WORK REQUIRED:
All records should be written out again exactly.

[Items from a dataset]
::::::::
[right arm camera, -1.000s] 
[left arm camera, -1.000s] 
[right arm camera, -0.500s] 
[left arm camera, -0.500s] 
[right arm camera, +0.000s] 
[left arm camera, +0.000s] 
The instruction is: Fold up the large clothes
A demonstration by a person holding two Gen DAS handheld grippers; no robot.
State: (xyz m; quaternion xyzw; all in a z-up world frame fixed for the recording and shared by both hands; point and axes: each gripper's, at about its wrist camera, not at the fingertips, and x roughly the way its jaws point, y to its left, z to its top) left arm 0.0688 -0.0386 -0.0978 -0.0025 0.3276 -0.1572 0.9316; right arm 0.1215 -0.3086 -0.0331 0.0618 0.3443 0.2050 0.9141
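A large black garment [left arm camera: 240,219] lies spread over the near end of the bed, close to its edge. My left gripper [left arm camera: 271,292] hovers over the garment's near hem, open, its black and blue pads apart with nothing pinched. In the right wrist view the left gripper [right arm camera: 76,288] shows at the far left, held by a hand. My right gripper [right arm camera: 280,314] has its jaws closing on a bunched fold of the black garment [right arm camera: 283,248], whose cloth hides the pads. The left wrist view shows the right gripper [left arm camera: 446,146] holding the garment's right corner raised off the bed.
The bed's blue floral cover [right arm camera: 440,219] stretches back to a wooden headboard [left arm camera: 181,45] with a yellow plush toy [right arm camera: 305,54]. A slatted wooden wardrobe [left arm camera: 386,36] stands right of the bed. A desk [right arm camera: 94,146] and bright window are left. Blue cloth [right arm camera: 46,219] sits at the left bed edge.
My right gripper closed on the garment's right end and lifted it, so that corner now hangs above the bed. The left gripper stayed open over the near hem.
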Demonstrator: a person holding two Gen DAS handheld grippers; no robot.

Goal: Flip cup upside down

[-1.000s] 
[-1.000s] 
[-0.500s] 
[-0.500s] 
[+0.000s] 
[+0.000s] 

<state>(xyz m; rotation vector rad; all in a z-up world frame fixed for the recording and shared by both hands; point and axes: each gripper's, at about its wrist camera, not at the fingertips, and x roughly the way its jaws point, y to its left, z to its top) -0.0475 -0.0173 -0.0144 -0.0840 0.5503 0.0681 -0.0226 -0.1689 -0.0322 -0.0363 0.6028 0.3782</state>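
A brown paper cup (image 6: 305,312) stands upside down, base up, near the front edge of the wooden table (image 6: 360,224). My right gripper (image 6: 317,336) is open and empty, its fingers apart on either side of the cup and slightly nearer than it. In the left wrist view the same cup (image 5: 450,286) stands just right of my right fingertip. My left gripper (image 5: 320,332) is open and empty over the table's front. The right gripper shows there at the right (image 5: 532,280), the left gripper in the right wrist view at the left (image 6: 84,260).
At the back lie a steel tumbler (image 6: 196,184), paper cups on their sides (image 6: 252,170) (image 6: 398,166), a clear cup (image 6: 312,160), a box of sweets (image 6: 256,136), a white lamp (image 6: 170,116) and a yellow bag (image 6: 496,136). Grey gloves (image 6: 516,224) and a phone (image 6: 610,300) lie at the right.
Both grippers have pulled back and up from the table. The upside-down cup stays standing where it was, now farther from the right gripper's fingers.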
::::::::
RESULT OF THE TASK:
[right arm camera, -1.000s] 
[left arm camera, -1.000s] 
[right arm camera, -0.500s] 
[left arm camera, -0.500s] 
[right arm camera, +0.000s] 
[left arm camera, +0.000s] 
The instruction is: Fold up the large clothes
A demonstration by a person holding two Gen DAS handheld grippers; no robot.
State: (xyz m; quaternion xyzw; all in a z-up world frame fixed for the recording and shared by both hands; point and axes: each gripper's, at about its wrist camera, not at the fingertips, and x roughly the way its jaws point, y to its left, z to its top) left arm 0.0688 -0.0386 -0.0978 -0.0025 0.3276 -0.1572 0.9316; right arm 0.1215 -0.3086 -0.0331 0.0618 0.3443 0.2050 0.9141
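A large black garment [left arm camera: 240,219] lies spread over the near end of the bed, close to its edge. My left gripper [left arm camera: 271,292] hovers over the garment's near hem, open, its black and blue pads apart with nothing pinched. In the right wrist view the left gripper [right arm camera: 76,288] shows at the far left, held by a hand. My right gripper [right arm camera: 280,314] has its jaws closing on a bunched fold of the black garment [right arm camera: 283,248], whose cloth hides the pads. The left wrist view shows the right gripper [left arm camera: 446,146] holding the garment's right corner raised off the bed.
The bed's blue floral cover [right arm camera: 440,219] stretches back to a wooden headboard [left arm camera: 181,45] with a yellow plush toy [right arm camera: 305,54]. A slatted wooden wardrobe [left arm camera: 386,36] stands right of the bed. A desk [right arm camera: 94,146] and bright window are left. Blue cloth [right arm camera: 46,219] sits at the left bed edge.
My right gripper closed on the garment's right end and lifted it, so that corner now hangs above the bed. The left gripper stayed open over the near hem.
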Demonstrator: a person holding two Gen DAS handheld grippers; no robot.

Goal: Flip cup upside down

[-1.000s] 
[-1.000s] 
[-0.500s] 
[-0.500s] 
[+0.000s] 
[+0.000s] 

<state>(xyz m; rotation vector rad; all in a z-up world frame fixed for the recording and shared by both hands; point and axes: each gripper's, at about its wrist camera, not at the fingertips, and x roughly the way its jaws point, y to its left, z to its top) -0.0475 -0.0173 -0.0144 -0.0840 0.5503 0.0681 -0.0226 -0.1689 -0.0322 -0.0363 0.6028 0.3782</state>
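A brown paper cup (image 6: 305,312) stands upside down, base up, near the front edge of the wooden table (image 6: 360,224). My right gripper (image 6: 317,336) is open and empty, its fingers apart on either side of the cup and slightly nearer than it. In the left wrist view the same cup (image 5: 450,286) stands just right of my right fingertip. My left gripper (image 5: 320,332) is open and empty over the table's front. The right gripper shows there at the right (image 5: 532,280), the left gripper in the right wrist view at the left (image 6: 84,260).
At the back lie a steel tumbler (image 6: 196,184), paper cups on their sides (image 6: 252,170) (image 6: 398,166), a clear cup (image 6: 312,160), a box of sweets (image 6: 256,136), a white lamp (image 6: 170,116) and a yellow bag (image 6: 496,136). Grey gloves (image 6: 516,224) and a phone (image 6: 610,300) lie at the right.
Both grippers have pulled back and up from the table. The upside-down cup stays standing where it was, now farther from the right gripper's fingers.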

The output for this exercise is now complete.